Records for this exercise section start

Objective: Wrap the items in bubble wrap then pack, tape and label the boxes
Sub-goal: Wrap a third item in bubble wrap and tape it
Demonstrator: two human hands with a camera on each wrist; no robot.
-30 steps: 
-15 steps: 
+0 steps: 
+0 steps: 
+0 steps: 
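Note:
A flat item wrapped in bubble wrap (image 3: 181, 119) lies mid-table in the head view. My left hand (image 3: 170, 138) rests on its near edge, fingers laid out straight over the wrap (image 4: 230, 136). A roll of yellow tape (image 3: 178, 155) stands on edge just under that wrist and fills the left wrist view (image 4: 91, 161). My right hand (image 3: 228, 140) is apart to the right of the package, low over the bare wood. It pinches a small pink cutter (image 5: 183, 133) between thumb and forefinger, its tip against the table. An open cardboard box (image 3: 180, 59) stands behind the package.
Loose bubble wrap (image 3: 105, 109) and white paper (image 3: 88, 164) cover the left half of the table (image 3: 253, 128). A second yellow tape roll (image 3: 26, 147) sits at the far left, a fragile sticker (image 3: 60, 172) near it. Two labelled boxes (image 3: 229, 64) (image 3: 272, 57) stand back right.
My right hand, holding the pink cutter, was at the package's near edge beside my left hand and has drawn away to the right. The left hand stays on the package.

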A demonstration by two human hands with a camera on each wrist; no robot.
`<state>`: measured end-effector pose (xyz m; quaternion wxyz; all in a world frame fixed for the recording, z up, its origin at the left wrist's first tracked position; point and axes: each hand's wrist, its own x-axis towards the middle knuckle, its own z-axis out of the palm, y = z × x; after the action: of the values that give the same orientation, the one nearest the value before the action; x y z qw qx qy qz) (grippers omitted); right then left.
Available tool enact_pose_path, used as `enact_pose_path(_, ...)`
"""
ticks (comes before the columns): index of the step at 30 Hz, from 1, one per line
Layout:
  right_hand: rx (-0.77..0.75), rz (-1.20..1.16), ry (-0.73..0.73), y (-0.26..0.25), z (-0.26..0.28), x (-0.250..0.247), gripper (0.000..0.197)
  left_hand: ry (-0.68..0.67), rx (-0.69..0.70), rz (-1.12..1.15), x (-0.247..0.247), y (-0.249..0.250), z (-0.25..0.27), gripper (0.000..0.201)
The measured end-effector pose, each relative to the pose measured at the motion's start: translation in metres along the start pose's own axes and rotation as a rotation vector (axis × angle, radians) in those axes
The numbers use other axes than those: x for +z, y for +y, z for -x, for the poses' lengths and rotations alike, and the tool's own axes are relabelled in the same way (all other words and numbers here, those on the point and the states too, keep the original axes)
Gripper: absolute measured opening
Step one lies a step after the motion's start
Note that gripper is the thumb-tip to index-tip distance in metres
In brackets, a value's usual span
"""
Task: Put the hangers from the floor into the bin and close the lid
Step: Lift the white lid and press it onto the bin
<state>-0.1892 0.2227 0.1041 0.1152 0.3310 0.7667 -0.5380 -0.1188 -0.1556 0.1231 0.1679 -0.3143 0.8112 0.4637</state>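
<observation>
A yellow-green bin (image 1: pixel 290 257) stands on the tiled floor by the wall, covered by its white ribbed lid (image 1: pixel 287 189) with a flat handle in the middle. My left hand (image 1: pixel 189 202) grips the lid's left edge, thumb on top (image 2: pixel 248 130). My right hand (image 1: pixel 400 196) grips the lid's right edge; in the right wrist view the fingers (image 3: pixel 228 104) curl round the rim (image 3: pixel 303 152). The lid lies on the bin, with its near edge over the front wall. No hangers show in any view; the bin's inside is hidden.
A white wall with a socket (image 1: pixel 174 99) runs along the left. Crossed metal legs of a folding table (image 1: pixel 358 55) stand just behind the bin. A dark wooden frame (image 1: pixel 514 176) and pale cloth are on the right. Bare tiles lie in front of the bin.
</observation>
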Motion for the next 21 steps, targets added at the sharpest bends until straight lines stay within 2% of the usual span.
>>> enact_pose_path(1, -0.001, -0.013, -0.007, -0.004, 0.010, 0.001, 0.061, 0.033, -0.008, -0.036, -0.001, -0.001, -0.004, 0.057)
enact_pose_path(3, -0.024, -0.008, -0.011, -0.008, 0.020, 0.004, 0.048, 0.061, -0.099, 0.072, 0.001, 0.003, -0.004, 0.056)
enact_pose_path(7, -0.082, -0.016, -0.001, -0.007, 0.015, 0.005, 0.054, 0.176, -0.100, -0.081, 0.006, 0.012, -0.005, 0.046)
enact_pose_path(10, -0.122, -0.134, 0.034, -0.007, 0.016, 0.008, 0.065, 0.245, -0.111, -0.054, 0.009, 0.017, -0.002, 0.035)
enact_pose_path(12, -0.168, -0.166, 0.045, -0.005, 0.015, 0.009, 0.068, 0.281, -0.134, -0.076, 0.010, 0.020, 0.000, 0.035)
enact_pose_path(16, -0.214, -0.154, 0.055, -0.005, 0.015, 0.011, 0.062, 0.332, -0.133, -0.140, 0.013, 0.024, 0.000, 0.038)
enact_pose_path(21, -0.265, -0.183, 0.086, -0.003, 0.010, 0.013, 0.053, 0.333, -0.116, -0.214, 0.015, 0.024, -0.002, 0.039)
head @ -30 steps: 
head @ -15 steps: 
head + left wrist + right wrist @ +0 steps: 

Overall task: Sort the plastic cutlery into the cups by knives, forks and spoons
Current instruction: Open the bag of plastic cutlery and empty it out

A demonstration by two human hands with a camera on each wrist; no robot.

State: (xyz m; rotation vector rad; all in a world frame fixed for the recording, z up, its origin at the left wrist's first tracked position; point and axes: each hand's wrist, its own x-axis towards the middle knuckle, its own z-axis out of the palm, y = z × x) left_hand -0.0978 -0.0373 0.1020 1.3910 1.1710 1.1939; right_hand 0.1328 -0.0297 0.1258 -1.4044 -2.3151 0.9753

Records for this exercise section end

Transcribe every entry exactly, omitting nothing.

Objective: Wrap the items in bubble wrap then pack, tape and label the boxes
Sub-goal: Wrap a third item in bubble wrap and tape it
Demonstrator: two human hands with a camera on each wrist; no robot.
-30 steps: 
-15 steps: 
+0 steps: 
+0 steps: 
+0 steps: 
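Note:
A flat item wrapped in bubble wrap (image 3: 181, 119) lies mid-table in the head view. My left hand (image 3: 170, 138) rests on its near edge, fingers laid out straight over the wrap (image 4: 230, 136). A roll of yellow tape (image 3: 178, 155) stands on edge just under that wrist and fills the left wrist view (image 4: 91, 161). My right hand (image 3: 228, 140) is apart to the right of the package, low over the bare wood. It pinches a small pink cutter (image 5: 183, 133) between thumb and forefinger, its tip against the table. An open cardboard box (image 3: 180, 59) stands behind the package.
Loose bubble wrap (image 3: 105, 109) and white paper (image 3: 88, 164) cover the left half of the table (image 3: 253, 128). A second yellow tape roll (image 3: 26, 147) sits at the far left, a fragile sticker (image 3: 60, 172) near it. Two labelled boxes (image 3: 229, 64) (image 3: 272, 57) stand back right.
My right hand, holding the pink cutter, was at the package's near edge beside my left hand and has drawn away to the right. The left hand stays on the package.
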
A demonstration by two human hands with a camera on each wrist; no robot.
`<state>`: measured end-effector pose (xyz m; quaternion wxyz; all in a world frame fixed for the recording, z up, its origin at the left wrist's first tracked position; point and axes: each hand's wrist, its own x-axis towards the middle knuckle, its own z-axis out of the palm, y = z × x; after the action: of the values that give the same orientation, the one nearest the value before the action; x y z qw qx qy qz) (grippers omitted); right then left.
Available tool enact_pose_path, used as `enact_pose_path(_, ...)`
"""
ticks (comes before the columns): index of the step at 30 Hz, from 1, one per line
Layout:
  right_hand: rx (-0.77..0.75), rz (-1.20..1.16), ry (-0.73..0.73), y (-0.26..0.25), z (-0.26..0.28), x (-0.250..0.247), gripper (0.000..0.197)
  left_hand: ry (-0.68..0.67), rx (-0.69..0.70), rz (-1.12..1.15), x (-0.247..0.247), y (-0.249..0.250), z (-0.25..0.27), gripper (0.000..0.201)
The measured end-effector pose, each relative to the pose measured at the motion's start: translation in metres along the start pose's own axes and rotation as a rotation vector (axis × angle, radians) in those axes
The numbers use other axes than those: x for +z, y for +y, z for -x, for the poses' lengths and rotations alike, and the tool's own axes are relabelled in the same way (all other words and numbers here, those on the point and the states too, keep the original axes)
Gripper: absolute measured opening
Step one lies a step after the motion's start
Note that gripper is the thumb-tip to index-tip distance in metres
In brackets, a value's usual span
"""
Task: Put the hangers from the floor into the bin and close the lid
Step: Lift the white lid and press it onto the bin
<state>-0.1892 0.2227 0.1041 0.1152 0.3310 0.7667 -0.5380 -0.1188 -0.1556 0.1231 0.1679 -0.3143 0.8112 0.4637</state>
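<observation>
A yellow-green bin (image 1: pixel 290 257) stands on the tiled floor by the wall, covered by its white ribbed lid (image 1: pixel 287 189) with a flat handle in the middle. My left hand (image 1: pixel 189 202) grips the lid's left edge, thumb on top (image 2: pixel 248 130). My right hand (image 1: pixel 400 196) grips the lid's right edge; in the right wrist view the fingers (image 3: pixel 228 104) curl round the rim (image 3: pixel 303 152). The lid lies on the bin, with its near edge over the front wall. No hangers show in any view; the bin's inside is hidden.
A white wall with a socket (image 1: pixel 174 99) runs along the left. Crossed metal legs of a folding table (image 1: pixel 358 55) stand just behind the bin. A dark wooden frame (image 1: pixel 514 176) and pale cloth are on the right. Bare tiles lie in front of the bin.
</observation>
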Motion for the next 21 steps, targets added at the sharpest bends until straight lines stay within 2% of the usual span.
>>> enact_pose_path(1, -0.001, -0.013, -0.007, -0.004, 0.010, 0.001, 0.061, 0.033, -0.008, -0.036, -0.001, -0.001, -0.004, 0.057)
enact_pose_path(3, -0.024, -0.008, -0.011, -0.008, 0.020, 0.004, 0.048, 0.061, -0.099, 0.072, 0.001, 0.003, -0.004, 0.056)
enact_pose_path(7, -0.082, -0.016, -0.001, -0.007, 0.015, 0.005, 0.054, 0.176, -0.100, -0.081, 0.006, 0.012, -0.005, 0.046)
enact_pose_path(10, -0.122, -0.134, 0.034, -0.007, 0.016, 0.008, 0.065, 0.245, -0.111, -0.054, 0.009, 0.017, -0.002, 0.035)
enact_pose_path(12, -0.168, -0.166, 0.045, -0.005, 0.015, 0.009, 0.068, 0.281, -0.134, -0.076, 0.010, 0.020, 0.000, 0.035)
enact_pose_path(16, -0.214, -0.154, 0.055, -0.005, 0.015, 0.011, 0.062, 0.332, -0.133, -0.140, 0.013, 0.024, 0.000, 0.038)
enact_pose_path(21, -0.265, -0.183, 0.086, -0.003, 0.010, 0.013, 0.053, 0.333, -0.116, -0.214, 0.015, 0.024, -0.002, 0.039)
head @ -30 steps: 
head @ -15 steps: 
head + left wrist + right wrist @ +0 steps: 

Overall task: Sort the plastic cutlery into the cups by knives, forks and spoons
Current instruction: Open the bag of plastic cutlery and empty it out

A demonstration by two human hands with a camera on each wrist; no robot.

State: (xyz m; rotation vector rad; all in a world frame fixed for the recording, z up, its origin at the left wrist's first tracked position; point and axes: each hand's wrist, its own x-axis towards the middle knuckle, its own z-axis out of the palm, y = z × x) left_hand -0.0978 -0.0373 0.1020 1.3910 1.1710 1.1939; right_hand 0.1328 -0.0297 0.1258 -1.4044 -2.3151 0.9753

With the answer given, the exercise is closed.